しかし、である。「浮動小数点」「整数演算」の数値が約2倍に上がったのに実際はそれ以上の結果が得られたのである。
この原因はなぜなのか。

多分
フォトショップ5.02から3DNow!命令に対応したために上記の処理速度の向上が得られた。

とまぁこんなものでしょうか。
以上の結果によりメーカーのカタログに記載されている事はウソではない、という事が判明した。
が、今回の拡張にかかった費用が10万円を越えており(GA-SV432/PCI・NE-SD4100T{←I.O-DATA}・HK6-MS400-N2)、果たしてこの拡張が有効なのかは未知数である。

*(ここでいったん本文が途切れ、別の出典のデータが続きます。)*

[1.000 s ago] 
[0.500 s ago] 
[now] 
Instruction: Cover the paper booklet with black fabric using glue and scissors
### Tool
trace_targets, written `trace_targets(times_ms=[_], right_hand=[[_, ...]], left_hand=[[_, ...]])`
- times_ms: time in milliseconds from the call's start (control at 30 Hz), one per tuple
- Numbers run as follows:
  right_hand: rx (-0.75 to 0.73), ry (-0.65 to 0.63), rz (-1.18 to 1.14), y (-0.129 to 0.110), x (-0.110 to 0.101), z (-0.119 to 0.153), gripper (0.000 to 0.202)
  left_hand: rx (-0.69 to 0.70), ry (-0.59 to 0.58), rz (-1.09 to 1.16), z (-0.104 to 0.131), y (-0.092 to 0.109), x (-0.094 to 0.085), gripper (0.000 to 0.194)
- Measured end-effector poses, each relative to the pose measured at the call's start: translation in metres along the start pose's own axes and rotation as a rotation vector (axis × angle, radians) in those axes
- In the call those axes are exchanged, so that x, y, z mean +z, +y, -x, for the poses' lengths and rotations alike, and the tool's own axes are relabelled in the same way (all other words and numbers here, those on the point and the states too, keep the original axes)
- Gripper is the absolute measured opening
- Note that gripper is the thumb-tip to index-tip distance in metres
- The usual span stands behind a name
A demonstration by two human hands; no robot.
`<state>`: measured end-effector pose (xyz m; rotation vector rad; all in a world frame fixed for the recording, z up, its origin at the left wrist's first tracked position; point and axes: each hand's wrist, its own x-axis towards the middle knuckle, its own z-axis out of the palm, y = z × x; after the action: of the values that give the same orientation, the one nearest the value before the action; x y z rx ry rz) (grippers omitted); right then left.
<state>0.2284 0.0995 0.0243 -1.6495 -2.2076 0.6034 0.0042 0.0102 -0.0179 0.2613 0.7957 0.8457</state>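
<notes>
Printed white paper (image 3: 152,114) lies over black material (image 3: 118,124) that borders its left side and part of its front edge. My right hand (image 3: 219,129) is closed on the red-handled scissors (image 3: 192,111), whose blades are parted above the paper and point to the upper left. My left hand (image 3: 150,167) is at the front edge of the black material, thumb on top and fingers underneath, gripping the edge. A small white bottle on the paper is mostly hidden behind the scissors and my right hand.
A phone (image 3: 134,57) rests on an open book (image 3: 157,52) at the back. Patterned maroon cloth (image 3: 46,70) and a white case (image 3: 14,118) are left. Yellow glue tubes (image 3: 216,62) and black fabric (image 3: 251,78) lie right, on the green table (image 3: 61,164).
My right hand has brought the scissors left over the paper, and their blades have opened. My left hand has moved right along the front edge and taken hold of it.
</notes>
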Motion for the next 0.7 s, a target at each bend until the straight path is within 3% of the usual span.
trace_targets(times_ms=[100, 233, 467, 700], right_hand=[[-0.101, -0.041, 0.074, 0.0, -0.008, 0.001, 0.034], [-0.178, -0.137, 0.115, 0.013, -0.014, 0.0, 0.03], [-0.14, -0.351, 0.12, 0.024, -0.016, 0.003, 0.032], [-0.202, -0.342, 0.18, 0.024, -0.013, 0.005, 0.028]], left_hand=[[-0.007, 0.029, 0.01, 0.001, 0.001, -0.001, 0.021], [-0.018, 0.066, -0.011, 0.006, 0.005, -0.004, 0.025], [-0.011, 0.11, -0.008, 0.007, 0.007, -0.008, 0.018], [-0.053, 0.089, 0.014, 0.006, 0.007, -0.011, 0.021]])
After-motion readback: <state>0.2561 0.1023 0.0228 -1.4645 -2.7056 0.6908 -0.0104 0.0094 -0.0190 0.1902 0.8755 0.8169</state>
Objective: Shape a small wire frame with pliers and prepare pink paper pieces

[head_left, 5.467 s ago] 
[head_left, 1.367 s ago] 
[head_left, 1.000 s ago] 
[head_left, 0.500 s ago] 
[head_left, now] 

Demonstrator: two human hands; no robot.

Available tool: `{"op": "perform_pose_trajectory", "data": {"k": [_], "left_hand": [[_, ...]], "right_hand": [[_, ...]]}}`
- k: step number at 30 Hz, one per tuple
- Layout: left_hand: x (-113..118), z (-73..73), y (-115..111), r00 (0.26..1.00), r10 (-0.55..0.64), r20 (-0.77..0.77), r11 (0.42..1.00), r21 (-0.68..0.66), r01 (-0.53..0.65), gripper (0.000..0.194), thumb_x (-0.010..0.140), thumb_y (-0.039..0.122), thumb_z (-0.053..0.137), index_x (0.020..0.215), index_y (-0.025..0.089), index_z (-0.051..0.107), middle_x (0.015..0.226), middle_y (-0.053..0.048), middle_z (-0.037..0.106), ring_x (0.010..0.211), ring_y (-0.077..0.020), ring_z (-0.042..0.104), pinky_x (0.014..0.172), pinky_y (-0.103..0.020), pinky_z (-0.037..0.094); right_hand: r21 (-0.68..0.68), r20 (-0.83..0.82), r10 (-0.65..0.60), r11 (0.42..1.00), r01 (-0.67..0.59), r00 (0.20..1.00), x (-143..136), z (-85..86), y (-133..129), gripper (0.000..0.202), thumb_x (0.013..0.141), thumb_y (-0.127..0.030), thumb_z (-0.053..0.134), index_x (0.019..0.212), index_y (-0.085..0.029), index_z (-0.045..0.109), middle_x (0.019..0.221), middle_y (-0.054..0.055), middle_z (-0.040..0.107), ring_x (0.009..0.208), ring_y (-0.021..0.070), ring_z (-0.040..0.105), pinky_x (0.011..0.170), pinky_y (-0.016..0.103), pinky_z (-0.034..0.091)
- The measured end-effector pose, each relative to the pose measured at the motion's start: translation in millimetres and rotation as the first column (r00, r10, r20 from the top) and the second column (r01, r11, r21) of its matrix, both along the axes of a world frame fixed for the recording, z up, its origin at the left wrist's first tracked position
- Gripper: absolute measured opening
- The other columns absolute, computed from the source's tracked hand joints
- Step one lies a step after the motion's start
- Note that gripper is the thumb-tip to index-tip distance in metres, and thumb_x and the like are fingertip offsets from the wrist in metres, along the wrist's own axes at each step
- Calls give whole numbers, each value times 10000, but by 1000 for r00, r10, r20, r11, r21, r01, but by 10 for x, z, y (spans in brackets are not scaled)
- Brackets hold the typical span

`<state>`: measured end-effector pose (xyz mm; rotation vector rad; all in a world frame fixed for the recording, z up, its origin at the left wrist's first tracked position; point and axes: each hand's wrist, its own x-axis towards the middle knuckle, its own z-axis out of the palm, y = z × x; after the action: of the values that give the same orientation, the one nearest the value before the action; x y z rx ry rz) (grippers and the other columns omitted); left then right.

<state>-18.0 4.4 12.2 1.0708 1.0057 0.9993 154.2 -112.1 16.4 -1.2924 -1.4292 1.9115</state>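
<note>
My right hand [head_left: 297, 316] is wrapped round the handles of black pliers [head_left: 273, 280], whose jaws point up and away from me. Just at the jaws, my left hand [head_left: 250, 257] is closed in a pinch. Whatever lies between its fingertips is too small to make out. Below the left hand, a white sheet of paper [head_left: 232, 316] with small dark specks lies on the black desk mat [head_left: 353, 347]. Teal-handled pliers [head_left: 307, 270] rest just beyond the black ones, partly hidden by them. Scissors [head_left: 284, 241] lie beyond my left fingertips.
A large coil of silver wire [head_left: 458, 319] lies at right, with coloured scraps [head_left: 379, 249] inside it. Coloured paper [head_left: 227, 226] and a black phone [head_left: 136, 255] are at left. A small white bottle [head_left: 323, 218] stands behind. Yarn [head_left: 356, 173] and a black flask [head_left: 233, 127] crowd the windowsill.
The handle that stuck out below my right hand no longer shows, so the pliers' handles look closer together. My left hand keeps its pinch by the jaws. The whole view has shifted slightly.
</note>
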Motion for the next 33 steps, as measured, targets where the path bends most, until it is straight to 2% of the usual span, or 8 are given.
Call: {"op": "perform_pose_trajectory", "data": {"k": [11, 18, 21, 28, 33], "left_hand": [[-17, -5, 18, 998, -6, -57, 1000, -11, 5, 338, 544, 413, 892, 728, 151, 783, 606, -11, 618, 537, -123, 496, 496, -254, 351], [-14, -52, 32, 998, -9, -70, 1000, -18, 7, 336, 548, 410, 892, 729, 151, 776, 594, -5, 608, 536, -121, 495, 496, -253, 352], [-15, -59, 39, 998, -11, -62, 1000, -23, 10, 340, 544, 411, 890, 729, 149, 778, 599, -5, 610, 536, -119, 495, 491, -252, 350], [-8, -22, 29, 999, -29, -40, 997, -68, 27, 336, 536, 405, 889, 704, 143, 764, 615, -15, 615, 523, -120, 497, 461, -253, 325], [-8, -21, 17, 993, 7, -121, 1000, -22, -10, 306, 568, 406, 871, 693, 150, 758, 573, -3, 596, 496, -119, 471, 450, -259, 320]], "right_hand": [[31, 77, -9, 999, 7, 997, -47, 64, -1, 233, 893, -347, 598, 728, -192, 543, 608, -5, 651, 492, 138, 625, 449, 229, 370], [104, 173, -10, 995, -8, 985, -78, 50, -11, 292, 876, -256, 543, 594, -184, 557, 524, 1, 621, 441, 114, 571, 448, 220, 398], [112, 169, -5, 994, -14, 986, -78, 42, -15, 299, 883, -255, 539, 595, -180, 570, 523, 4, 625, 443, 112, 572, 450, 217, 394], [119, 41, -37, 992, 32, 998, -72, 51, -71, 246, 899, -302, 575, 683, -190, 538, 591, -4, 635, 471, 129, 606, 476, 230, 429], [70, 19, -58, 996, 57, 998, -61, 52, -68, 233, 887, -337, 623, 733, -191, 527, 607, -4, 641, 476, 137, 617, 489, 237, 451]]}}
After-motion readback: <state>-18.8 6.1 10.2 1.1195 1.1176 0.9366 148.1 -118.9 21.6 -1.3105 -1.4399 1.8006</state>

なお、2000年3月上旬現在、AMDはK-6Vの製造を打ち切っている模様で、これを使用しているCPUアクセラレーターはあともう少しで製造中止になると思われる。


7/22追加

最近気づいた事なのだが、メルコはK-6V・450MHzをクロックアップしてN4ゲタに載せた"HK6-MS500-N4"という製品を出していたようである。限定5000台との事であった。
そしてさらに最近、メルコからAMDのK-6U+・500MHzを使用したCPUアクセラレーター
"HK6-MD533-NV4"という製品の発売が開始された。
対応機種はHK6-MS400-N2やHK6-MD400-N2と比較すると多少少ないのだが、インプレスのページ等を見る限り、HK6-MS400-N2と同等の能力を有するようである。
K-6U+はK-6VのCPUキャッシュメモリを128kBとし、0.18ミクロンの銅配線技術で製造されているものである。
さらにK-6Vの欠点であった、消費電力の多さがほぼ解消されているようで、電源関連の弱い9821機でも十分運用が出来るようである。


9/28追加

AMDのホームページでK6シリーズの新型「K6-2E+」「K6-2E」「k6-3E+」が発表された。
通常電力版と低電力消費版が確認されている。 この件については後ほど・・・。